Threads are not the problem.
The desktop is not interesting in this discussion as not much is really going on there. As someone mentioned earlier how much faster do you need to run OpenOffice? At least I think that's what they said...
Painful to read
I'm confused about the problem that people are trying to solve here. It's not that multithreading is hard--it's not. And it's not that CPU-intensive software isn't multithreaded--because it often is.
I do raytracing, video/audio transcoding, and some scientific computing on my quad core computer. And it's all multithreaded and it's all awesome. I get great CPU utilization and speedups. I can not WAIT for 8 and 16-core CPUs to come out. I'm going to be first in line.
I guess my e-mail program and my IM program may not be taking full advantage of my quad-core processor, but WTF? Why in the world would I ever care? The fact that some software isn't multithreaded only seems to be of concern to some propeller-beanied nerds who decided it's a problem that NEEDS to be solved with new programming languages, CPU architectures, etc.
Paris because she has the good sense to not worry about this non-issue.
Re: I don't get it
Kenny Swan wrote:
"I just don't get why some hardware can't be designed that automatically spread the load between different cores. Is it really that much of a problem to do so?"
Consider the loop:
Every iteration of the loop depends on the result of the previous iteration. It's very tricky to parallelize (if not impossible).
It's data dependency issues like that which bugger up your scaling. You have to take a step back and redesign your code to avoid them.
If your CPU is at 12% then one of two things hold: you are either not pushing the processor hard enough, or you are trying to push it but it is bottlenecking elsewhere. By definition it isn't bottlenecking on the CPU because the CPU is not at 100%; a bottleneck means 'this piece of the system can't deliver results any faster because it has reached its performance limit'.

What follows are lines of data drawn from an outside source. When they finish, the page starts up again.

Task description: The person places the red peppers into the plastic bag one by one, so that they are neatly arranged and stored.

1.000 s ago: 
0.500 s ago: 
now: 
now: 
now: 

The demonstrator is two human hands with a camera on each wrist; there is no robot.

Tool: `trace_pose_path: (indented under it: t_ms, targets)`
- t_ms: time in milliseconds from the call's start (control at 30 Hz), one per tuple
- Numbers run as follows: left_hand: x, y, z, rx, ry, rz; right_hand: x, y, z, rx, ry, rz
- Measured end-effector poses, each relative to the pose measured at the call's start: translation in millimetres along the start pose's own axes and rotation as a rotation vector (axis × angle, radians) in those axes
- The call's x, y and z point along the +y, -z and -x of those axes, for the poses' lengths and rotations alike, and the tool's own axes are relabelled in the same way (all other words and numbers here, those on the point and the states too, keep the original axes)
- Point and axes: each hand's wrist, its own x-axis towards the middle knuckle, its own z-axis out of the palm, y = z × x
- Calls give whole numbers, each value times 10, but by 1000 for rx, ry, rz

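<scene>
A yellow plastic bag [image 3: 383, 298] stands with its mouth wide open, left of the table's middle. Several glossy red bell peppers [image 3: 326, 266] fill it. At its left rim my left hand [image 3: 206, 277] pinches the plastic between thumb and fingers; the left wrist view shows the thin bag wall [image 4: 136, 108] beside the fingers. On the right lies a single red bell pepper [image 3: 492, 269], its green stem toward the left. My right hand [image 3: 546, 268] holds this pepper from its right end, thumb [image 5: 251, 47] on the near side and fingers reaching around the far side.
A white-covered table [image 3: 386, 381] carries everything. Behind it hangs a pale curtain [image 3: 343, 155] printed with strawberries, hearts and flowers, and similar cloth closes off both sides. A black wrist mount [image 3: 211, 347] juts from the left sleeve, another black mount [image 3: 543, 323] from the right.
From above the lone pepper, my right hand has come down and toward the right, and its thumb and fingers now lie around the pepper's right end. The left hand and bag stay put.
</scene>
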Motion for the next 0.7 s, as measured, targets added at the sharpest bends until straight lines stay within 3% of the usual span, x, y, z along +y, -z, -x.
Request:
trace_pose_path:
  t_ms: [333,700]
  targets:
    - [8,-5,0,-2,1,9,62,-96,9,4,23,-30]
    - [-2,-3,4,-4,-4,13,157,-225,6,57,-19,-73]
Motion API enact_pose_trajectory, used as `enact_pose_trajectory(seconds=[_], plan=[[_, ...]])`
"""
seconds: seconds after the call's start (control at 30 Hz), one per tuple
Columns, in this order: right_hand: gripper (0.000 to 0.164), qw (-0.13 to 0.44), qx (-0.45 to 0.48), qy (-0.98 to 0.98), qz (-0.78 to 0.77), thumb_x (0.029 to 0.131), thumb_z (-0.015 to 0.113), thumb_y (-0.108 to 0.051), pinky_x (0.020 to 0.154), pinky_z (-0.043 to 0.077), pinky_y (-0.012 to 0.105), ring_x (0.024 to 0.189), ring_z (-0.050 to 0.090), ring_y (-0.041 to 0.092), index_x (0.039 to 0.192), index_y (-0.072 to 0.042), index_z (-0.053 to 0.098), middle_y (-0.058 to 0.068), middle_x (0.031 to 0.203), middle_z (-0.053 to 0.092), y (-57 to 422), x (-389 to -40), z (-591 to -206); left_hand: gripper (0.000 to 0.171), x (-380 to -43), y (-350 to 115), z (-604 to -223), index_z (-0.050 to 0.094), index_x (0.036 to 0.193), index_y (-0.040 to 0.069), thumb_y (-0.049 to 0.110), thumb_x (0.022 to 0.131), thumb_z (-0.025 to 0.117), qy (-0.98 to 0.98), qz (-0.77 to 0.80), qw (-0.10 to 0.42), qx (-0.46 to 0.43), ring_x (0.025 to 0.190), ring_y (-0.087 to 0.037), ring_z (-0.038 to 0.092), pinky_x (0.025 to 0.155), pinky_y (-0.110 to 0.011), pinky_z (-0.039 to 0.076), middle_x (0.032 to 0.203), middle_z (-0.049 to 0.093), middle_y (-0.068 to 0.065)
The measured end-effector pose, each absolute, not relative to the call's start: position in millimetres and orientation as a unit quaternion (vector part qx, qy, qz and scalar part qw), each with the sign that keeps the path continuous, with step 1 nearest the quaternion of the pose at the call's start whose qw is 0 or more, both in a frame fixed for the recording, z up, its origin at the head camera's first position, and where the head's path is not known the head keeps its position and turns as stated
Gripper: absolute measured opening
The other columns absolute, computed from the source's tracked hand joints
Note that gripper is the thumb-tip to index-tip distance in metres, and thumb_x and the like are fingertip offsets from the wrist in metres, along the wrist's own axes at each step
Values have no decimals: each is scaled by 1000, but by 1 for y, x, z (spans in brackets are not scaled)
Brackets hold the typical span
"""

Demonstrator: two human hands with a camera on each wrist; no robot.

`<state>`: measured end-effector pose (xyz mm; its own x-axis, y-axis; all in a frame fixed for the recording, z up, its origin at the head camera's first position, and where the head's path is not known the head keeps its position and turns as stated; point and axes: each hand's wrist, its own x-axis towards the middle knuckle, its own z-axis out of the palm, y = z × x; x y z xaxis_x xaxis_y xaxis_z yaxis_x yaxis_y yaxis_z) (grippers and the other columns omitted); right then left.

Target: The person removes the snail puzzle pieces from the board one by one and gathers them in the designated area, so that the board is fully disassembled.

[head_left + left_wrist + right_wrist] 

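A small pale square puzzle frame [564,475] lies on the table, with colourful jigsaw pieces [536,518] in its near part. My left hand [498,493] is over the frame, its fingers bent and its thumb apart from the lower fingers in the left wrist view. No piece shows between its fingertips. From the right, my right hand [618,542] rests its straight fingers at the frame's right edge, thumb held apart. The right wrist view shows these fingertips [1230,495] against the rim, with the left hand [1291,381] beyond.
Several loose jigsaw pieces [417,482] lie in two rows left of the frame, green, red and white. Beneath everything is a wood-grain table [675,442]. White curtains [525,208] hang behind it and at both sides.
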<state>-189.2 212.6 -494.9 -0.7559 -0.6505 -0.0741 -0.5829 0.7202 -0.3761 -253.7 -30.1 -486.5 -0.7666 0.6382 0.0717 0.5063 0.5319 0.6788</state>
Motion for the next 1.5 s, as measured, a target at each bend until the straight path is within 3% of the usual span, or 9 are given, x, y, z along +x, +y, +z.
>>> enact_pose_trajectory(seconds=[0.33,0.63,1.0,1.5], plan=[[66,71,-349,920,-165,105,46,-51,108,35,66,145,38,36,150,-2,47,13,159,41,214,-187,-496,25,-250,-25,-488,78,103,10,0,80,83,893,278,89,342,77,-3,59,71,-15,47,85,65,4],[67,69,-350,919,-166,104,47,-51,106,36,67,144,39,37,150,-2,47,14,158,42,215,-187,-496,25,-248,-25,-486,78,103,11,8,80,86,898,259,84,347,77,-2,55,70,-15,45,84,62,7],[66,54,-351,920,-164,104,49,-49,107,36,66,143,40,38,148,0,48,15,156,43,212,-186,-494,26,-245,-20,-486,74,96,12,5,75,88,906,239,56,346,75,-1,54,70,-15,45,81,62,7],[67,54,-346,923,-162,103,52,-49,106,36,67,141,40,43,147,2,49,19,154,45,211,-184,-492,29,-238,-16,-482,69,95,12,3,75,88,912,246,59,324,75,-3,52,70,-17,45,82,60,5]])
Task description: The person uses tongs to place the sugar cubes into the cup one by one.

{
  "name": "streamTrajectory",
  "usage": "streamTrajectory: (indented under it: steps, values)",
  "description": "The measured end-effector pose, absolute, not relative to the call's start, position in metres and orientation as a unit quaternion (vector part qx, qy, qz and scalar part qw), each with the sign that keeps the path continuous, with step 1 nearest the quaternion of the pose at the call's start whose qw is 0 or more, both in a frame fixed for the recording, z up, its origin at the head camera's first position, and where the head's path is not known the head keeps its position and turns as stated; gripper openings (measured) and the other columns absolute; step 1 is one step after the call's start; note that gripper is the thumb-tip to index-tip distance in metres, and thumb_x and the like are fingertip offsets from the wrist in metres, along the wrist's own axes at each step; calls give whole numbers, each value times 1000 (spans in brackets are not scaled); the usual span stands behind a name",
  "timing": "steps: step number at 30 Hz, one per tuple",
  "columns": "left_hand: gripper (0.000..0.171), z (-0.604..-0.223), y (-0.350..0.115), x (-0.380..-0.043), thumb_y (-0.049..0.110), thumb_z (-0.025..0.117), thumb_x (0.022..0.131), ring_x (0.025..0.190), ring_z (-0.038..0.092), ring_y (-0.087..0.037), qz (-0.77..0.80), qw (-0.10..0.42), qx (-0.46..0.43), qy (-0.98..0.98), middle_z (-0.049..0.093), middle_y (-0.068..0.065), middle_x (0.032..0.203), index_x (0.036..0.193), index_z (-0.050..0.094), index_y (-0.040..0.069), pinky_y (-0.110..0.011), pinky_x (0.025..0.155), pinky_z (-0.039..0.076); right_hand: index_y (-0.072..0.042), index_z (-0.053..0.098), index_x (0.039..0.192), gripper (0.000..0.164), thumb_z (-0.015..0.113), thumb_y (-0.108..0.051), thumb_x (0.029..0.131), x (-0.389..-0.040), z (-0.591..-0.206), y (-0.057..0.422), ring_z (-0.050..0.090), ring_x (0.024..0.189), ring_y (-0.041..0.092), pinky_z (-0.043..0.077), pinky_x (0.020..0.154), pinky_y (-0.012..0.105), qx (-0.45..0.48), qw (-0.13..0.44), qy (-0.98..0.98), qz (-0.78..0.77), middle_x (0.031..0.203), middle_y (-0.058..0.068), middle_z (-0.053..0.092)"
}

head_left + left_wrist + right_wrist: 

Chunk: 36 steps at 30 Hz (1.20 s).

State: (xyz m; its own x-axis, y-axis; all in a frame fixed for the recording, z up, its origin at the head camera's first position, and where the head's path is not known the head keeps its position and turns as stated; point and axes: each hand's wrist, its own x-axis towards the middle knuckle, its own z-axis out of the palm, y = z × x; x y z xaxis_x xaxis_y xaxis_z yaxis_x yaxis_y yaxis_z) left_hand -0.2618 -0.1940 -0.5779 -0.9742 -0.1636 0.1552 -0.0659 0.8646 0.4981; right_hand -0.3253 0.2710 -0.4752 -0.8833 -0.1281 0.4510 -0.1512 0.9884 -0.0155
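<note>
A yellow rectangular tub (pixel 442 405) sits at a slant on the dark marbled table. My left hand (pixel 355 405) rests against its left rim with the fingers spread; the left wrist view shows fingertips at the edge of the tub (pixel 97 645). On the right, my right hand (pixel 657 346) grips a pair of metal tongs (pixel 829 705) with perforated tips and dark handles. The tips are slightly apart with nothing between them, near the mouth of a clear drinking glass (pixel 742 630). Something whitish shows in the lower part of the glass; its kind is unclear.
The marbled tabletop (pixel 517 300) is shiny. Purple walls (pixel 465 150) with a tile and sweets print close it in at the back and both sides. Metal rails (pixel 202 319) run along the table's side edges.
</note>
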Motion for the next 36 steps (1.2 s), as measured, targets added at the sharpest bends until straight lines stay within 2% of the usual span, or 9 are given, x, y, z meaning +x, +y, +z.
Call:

If the sql server is bottlenecking elsewhere it's most likely to be the disk being hammered, or the program calling the DB to do the work - the cognos bit - which can't run any faster. These aren't the only possibilites but are the most common.
DBs can scale pretty well cpu-wise if set up OK. Always have done.
@savain: your posts rank with AMFM for content.
Parallel processing is doing different things at on
So how allocating discrete tasks to different processors....
EG one processor to
Stereo image processor
Mic 1 Speech interpreter
Speaker voice synthesizer
= automatic car
even Paris can drive
I think Intel saw this coming years ago. Unfortunately, the memory industry didn't want to go with RDRAM and we were stuck with DDR SDRAM, which is completely inferior at all levels of speed to RDRAM.
RDRAM would have been able to scale. Now the mobo makers have to test all the paths that DDR SDRAM uses, which must be a real nightmare.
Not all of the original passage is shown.